Saudi Arabia’s data governance framework, developed by the National Data Management Office under SDAIA, represents one of the most comprehensive national data governance architectures in the world. The framework addresses data classification, localization, sharing, quality, monetization, and cross-border transfer in an integrated regulatory structure.
Data Classification System
The framework establishes four classification levels: Top Secret (national security data), Secret (sensitive government data), Confidential (personal data and commercial secrets), and Public (open data). Each classification carries specific handling requirements for storage, transmission, access control, and retention.
All government entities are required to classify their data holdings according to this framework and implement corresponding technical controls. The classification system extends to private sector entities through the Personal Data Protection Law, which mandates comparable protections for personal data.

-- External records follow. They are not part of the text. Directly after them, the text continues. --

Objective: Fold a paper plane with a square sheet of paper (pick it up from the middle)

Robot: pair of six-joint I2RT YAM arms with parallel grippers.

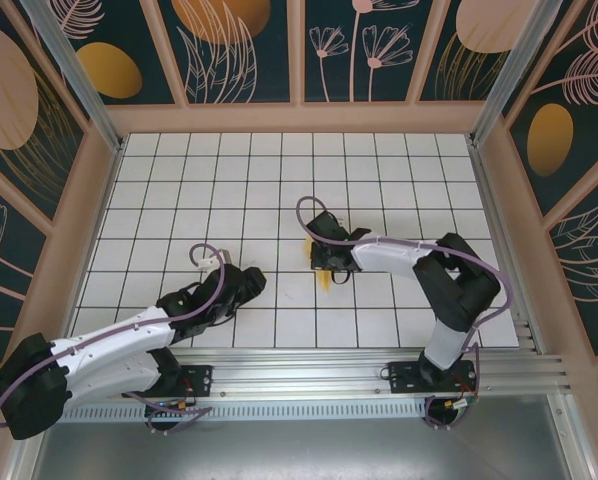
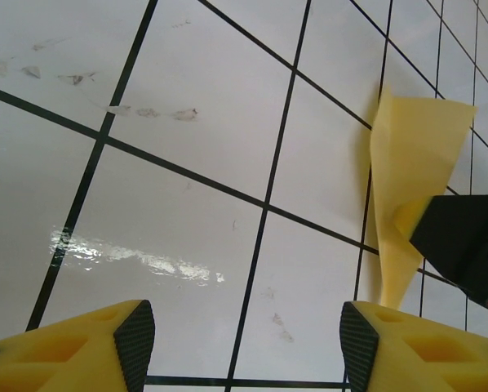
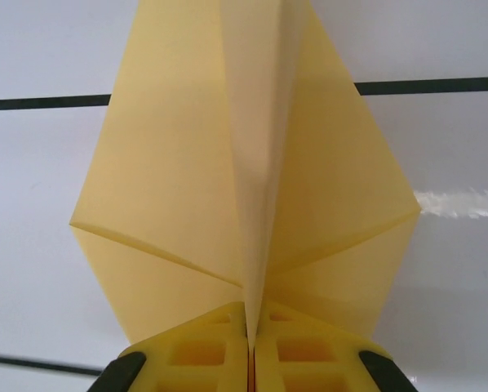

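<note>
Where the right gripper closes, we see its two yellow ribbed fingers pressed flat against each other, clamping the raised centre crease of the pale-yellow folded paper plane. From that pinch the paper spreads away from the wrist camera in two flat wings, one on each side of the crease, each crossed by a diagonal fold line. In the overhead view we find the same gripper near the middle of the white tiled tabletop with black grid lines. A short strip of the yellow plane pokes out from under it toward the near edge. We cannot tell whether the paper touches the tiles.

The left gripper sits a couple of tiles to the left, apart from the paper. Its wrist view shows the yellow, black-padded fingers spread wide above bare tile, with nothing between them. Up and to the right in that view, the plane stands tilted, partly covered by the black body of the right gripper.

Dark wall panels painted with pale leaves and orange ovals enclose the table.
</note>
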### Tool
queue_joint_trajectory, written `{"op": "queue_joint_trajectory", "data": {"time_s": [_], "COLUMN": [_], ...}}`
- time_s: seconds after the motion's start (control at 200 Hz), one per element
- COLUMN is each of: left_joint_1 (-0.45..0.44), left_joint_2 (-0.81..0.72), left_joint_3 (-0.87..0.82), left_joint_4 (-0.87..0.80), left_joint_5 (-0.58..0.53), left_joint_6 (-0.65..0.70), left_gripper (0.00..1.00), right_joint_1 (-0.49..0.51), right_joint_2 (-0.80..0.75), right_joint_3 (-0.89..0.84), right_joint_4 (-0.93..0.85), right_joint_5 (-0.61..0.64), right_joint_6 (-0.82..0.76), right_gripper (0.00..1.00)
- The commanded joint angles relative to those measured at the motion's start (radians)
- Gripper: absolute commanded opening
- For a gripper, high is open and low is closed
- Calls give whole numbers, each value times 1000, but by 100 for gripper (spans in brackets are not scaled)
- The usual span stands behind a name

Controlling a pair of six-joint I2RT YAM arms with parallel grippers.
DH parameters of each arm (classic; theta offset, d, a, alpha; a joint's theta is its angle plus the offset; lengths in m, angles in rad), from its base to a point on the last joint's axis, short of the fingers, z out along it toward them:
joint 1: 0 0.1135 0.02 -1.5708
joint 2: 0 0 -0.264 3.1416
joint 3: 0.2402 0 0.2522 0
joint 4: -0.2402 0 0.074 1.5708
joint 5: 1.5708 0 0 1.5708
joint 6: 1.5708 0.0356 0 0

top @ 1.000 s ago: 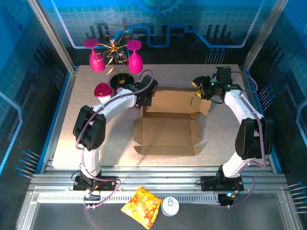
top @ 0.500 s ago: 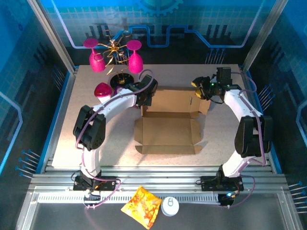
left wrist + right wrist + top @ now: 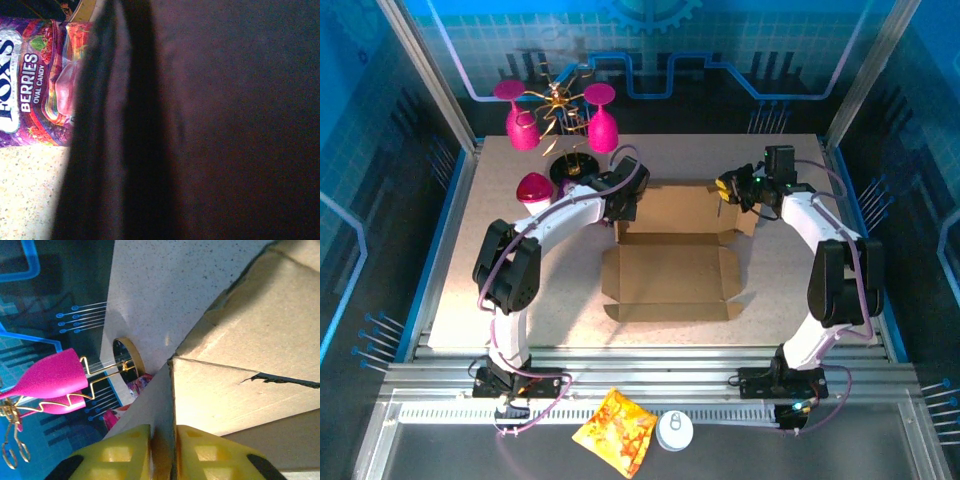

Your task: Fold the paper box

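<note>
The brown paper box (image 3: 665,280) lies open mid-table, its base flat and its back panel (image 3: 685,208) raised. My right gripper (image 3: 728,188) is at the box's right back corner. In the right wrist view its yellow fingers (image 3: 122,452) are shut on the edge of an upright cardboard flap (image 3: 150,410) next to the box wall (image 3: 240,385). My left gripper (image 3: 620,205) sits against the left end of the back panel. Its wrist view is dark, with a shadowed panel (image 3: 225,125) right against the lens and the fingers hidden.
A purple candy packet (image 3: 35,80) lies just beyond the left gripper. Pink glasses on a gold stand (image 3: 560,110), a pink dome (image 3: 535,187) and a gold-rimmed hole (image 3: 570,165) crowd the back left. An orange-yellow snack bag (image 3: 615,430) and a white disc (image 3: 674,430) rest on the front rail.
My right gripper has moved a little left and inward, bringing the right flap with it. The left arm has stayed put.
</note>
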Motion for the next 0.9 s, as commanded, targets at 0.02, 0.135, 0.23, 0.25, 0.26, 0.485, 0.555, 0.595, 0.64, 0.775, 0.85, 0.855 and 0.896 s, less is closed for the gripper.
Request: {"op": "queue_joint_trajectory", "data": {"time_s": [0.02, 0.135, 0.23, 0.25, 0.26, 0.485, 0.555, 0.595, 0.64, 0.775, 0.85, 0.855, 0.896], "left_joint_1": [-3, 3, 5, 4, 4, 8, 10, 10, 11, 11, 10, 10, 10], "left_joint_2": [-11, -17, -21, -23, -24, -19, -13, -9, -4, 5, 5, 6, 7], "left_joint_3": [33, 30, 27, 26, 26, 31, 41, 46, 51, 68, 69, 69, 70], "left_joint_4": [-1, -3, -2, -2, -2, -3, -4, -3, -2, -2, 2, 3, 3], "left_joint_5": [15, 20, 18, 19, 19, 16, 16, 17, 18, 21, 23, 23, 24], "left_joint_6": [-16, -20, -20, -19, -19, -15, -17, -19, -21, -22, -19, -18, -16], "left_gripper": [0, 0, 0, 0, 0, 0, 0, 0, 0, 0, 0, 0, 0], "right_joint_1": [-24, -61, -101, -108, -112, -81, -77, -77, -77, -74, -50, -49, -37], "right_joint_2": [-60, -155, -270, -291, -302, -417, -420, -413, -399, -303, -234, -231, -204], "right_joint_3": [-20, -80, -166, -188, -201, -444, -478, -493, -505, -533, -505, -504, -488], "right_joint_4": [75, 96, 75, 68, 66, 55, 40, 40, 41, 115, 137, 139, 146], "right_joint_5": [-12, 13, 64, 71, 75, 161, 190, 205, 218, 187, 170, 170, 174], "right_joint_6": [20, -1, -66, -81, -87, -202, -235, -262, -292, -329, -349, -351, -359], "right_gripper": [47, 64, 66, 66, 66, 57, 54, 51, 50, 50, 49, 49, 49]}}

Data Localization Requirements
Saudi data localization policy employs a tiered approach. Top Secret and Secret data must be stored and processed exclusively within Saudi sovereign data centers. Confidential data may be processed in foreign-owned data centers located within Saudi Arabia (such as hyperscaler regions). Public data may be stored and processed anywhere, though Saudi-based storage is preferred.
These requirements have been a significant driver of hyperscaler investment in Saudi data center regions, as international cloud providers must offer local data residency to serve government and regulated industry clients.
National Data Sharing Platform
The government has established a National Data Sharing Platform (Tabadul) that enables secure data exchange between government entities under standardized protocols. Tabadul has processed over 2.8 billion data sharing transactions since launch, reducing inter-agency data requests from an average of 14 days to real-time.
Personal Data Protection
The Personal Data Protection Law (PDPL), enforced since September 2023, provides individual rights comparable to the EU’s GDPR, including rights to access, rectification, deletion, and data portability. The law applies to all entities processing personal data of Saudi residents, regardless of where the processing occurs.
Enforcement has been progressive, with the first year focused on awareness and compliance assistance, transitioning to active enforcement with penalties of up to SAR 5 million per violation beginning in 2025.